--- WORK TASK ---
The answer must be an exact copy of the lines from the one containing "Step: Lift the" through the final line of the material, both included, and nothing else.

--- RECORDED DATA ---

++++

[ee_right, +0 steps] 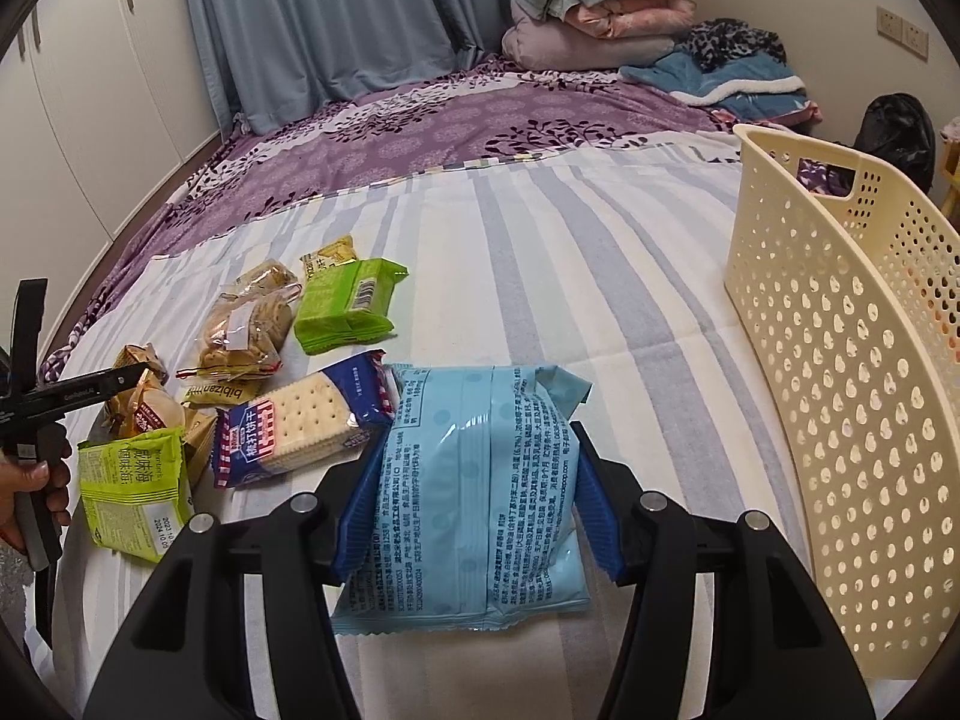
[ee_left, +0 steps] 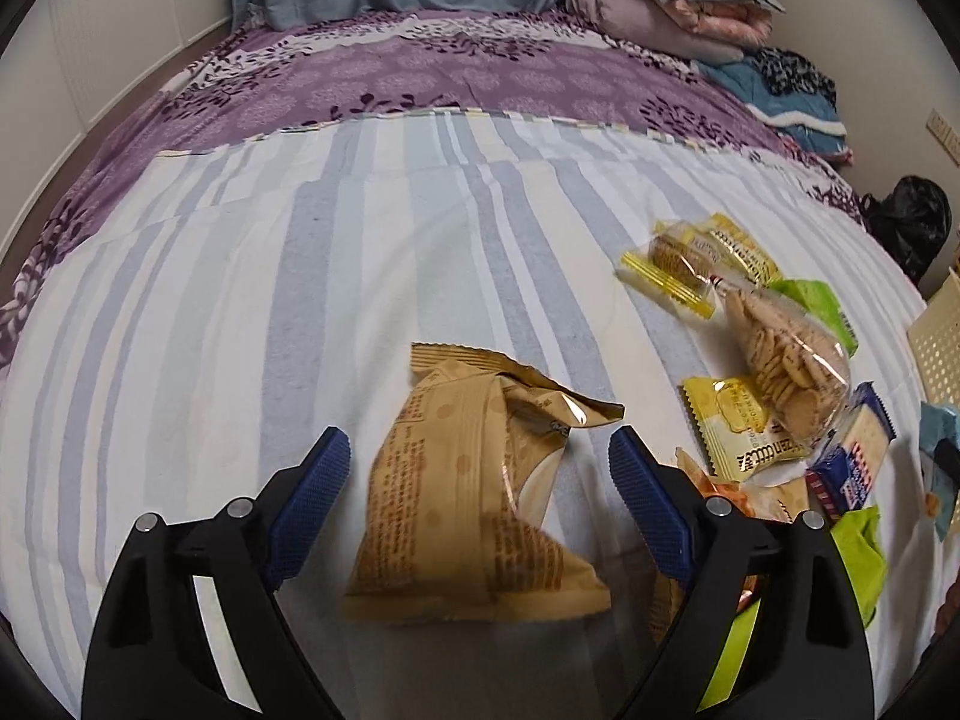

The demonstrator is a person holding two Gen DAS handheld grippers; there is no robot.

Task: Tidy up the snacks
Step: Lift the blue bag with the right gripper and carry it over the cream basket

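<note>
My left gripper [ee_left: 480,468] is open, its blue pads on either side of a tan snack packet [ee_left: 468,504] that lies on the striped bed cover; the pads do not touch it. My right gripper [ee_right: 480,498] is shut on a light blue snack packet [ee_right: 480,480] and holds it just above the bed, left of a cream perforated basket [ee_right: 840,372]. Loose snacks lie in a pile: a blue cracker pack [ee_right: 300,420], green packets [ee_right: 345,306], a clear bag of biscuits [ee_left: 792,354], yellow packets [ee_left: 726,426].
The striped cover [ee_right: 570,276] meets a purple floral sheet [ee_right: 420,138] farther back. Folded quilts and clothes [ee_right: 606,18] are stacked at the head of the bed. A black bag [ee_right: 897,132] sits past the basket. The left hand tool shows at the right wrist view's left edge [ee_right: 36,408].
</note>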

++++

--- RESPONSE FOR THIS EXERCISE ---
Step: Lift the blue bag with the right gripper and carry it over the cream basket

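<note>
My left gripper [ee_left: 480,468] is open, its blue pads on either side of a tan snack packet [ee_left: 468,504] that lies on the striped bed cover; the pads do not touch it. My right gripper [ee_right: 480,498] is shut on a light blue snack packet [ee_right: 480,480] and holds it just above the bed, left of a cream perforated basket [ee_right: 840,372]. Loose snacks lie in a pile: a blue cracker pack [ee_right: 300,420], green packets [ee_right: 345,306], a clear bag of biscuits [ee_left: 792,354], yellow packets [ee_left: 726,426].
The striped cover [ee_right: 570,276] meets a purple floral sheet [ee_right: 420,138] farther back. Folded quilts and clothes [ee_right: 606,18] are stacked at the head of the bed. A black bag [ee_right: 897,132] sits past the basket. The left hand tool shows at the right wrist view's left edge [ee_right: 36,408].
</note>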

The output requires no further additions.